About this task: Exact copy, no pictures: output each line below as it stands.

--- START ---

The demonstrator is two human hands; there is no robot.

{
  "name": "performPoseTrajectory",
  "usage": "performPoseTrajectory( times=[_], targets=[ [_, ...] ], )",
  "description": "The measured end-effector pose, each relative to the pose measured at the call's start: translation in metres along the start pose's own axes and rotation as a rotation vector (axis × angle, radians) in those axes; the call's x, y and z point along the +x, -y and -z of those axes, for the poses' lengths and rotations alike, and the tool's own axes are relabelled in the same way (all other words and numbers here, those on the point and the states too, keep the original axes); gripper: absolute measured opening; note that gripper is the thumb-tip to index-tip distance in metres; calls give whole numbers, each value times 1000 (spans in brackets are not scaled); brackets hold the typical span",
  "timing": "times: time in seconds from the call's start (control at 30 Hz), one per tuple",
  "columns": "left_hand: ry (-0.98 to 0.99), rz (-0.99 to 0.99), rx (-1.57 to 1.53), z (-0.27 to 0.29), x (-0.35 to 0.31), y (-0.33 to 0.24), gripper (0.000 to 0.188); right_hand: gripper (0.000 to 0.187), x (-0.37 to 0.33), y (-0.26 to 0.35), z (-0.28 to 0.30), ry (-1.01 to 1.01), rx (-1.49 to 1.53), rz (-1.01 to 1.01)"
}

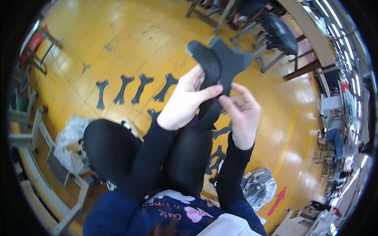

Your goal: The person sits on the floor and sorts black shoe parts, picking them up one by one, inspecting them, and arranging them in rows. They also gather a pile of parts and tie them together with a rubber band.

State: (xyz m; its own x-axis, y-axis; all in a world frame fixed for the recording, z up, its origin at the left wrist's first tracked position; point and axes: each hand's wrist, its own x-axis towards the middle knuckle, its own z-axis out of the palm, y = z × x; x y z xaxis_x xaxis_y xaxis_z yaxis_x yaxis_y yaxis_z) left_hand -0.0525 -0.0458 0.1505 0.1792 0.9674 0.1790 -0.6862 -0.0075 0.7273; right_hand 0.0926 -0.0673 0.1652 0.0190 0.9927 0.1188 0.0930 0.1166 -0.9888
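My left hand (183, 96) grips a small bundle of flat, dark bone-shaped pieces above my lap, its thumb pressed across their narrow middle. One piece (232, 61) fans out to the right with a forked far end, dark grey. Beside it a black piece (205, 59) curls to the left. My right hand (243, 114) is at the right edge of the bundle, thumb and fingers closed around that edge. The fingers partly hide the lower ends, so I cannot tell how many pieces are held.
A row of similar dark pieces (124, 89) lies on the yellow floor (130, 47); more (215, 159) lie right of my legs. Plastic bags (71, 143) (260, 187) rest on both sides. A black stool (277, 33) and table (311, 31) stand far right, metal frames (33, 135) left.
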Motion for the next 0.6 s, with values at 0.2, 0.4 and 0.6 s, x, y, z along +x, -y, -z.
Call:
performPoseTrajectory(
  times=[0.2,0.4,0.6],
  targets=[
    [-364,-314,-27,63,-11,-38,29,30,23,-43,33,-263,160,58],
    [-912,-480,200,143,-35,-32,19,27,29,-216,29,-97,170,-350],
    [-1015,-403,457,187,-19,10,17,23,-25,-359,-16,191,158,-775]
  ],
)
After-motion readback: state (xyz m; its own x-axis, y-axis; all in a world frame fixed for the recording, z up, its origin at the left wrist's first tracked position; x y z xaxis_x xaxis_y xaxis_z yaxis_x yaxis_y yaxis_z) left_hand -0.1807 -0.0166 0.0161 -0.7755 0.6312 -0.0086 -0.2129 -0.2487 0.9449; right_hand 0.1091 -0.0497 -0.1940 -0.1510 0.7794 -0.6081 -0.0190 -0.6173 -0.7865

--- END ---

Exercise response:
The demonstrator is two human hands; there is no robot.

{
  "name": "performPoseTrajectory",
  "usage": "performPoseTrajectory( times=[_], targets=[ [_, ...] ], )",
  "description": "The measured end-effector pose, each relative to the pose measured at the call's start: translation in metres along the start pose's own axes and rotation as a rotation vector (axis × angle, radians) in those axes; the call's x, y and z point along the +x, -y and -z of those axes, for the poses' lengths and rotations alike, and the tool's own axes are relabelled in the same way (all other words and numbers here, those on the point and the states too, keep the original axes); gripper: absolute measured opening; note that gripper is the thumb-tip to index-tip distance in metres; calls give whole numbers, each value times 1000 (spans in brackets are not scaled); brackets hold the typical span",
  "timing": "times: time in seconds from the call's start (control at 30 Hz), one per tuple",
  "columns": "left_hand: ry (-0.98 to 0.99), rz (-0.99 to 0.99), rx (-1.57 to 1.53), z (-0.27 to 0.29), x (-0.35 to 0.31), y (-0.33 to 0.24), gripper (0.000 to 0.188); right_hand: gripper (0.000 to 0.187), x (-0.37 to 0.33), y (-0.26 to 0.35), z (-0.28 to 0.30), ry (-1.01 to 1.01), rx (-1.49 to 1.53), rz (-1.01 to 1.01)"
}


Your goal: The person sits on the floor and sorts black shoe parts, picking them up one by one, inspecting them, and arranging them in rows. They also gather a pile of parts and tie them together with a rubber band.

State: (xyz m; its own x-axis, y-axis; all in a world frame fixed for the recording, z up, its origin at the left wrist's first tracked position; point and axes: each hand's wrist, its own x-axis towards the middle knuckle, its own z-axis out of the palm, y = z × x; x y z xaxis_x xaxis_y xaxis_z yaxis_x yaxis_y yaxis_z) left_hand -0.0525 -0.0458 0.1505 0.1792 0.9674 0.1790 -0.6862 -0.0075 0.7273; right_hand 0.0926 -0.0673 0.1652 0.0190 0.9927 0.1188 0.0930 0.1166 -0.9888
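My left hand (183, 96) grips a small bundle of flat, dark bone-shaped pieces above my lap, its thumb pressed across their narrow middle. One piece (232, 61) fans out to the right with a forked far end, dark grey. Beside it a black piece (205, 59) curls to the left. My right hand (243, 114) is at the right edge of the bundle, thumb and fingers closed around that edge. The fingers partly hide the lower ends, so I cannot tell how many pieces are held.
A row of similar dark pieces (124, 89) lies on the yellow floor (130, 47); more (215, 159) lie right of my legs. Plastic bags (71, 143) (260, 187) rest on both sides. A black stool (277, 33) and table (311, 31) stand far right, metal frames (33, 135) left.
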Motion for the next 0.6 s, with values at 0.2, 0.4 and 0.6 s, x, y, z along +x, -y, -z.
Call:
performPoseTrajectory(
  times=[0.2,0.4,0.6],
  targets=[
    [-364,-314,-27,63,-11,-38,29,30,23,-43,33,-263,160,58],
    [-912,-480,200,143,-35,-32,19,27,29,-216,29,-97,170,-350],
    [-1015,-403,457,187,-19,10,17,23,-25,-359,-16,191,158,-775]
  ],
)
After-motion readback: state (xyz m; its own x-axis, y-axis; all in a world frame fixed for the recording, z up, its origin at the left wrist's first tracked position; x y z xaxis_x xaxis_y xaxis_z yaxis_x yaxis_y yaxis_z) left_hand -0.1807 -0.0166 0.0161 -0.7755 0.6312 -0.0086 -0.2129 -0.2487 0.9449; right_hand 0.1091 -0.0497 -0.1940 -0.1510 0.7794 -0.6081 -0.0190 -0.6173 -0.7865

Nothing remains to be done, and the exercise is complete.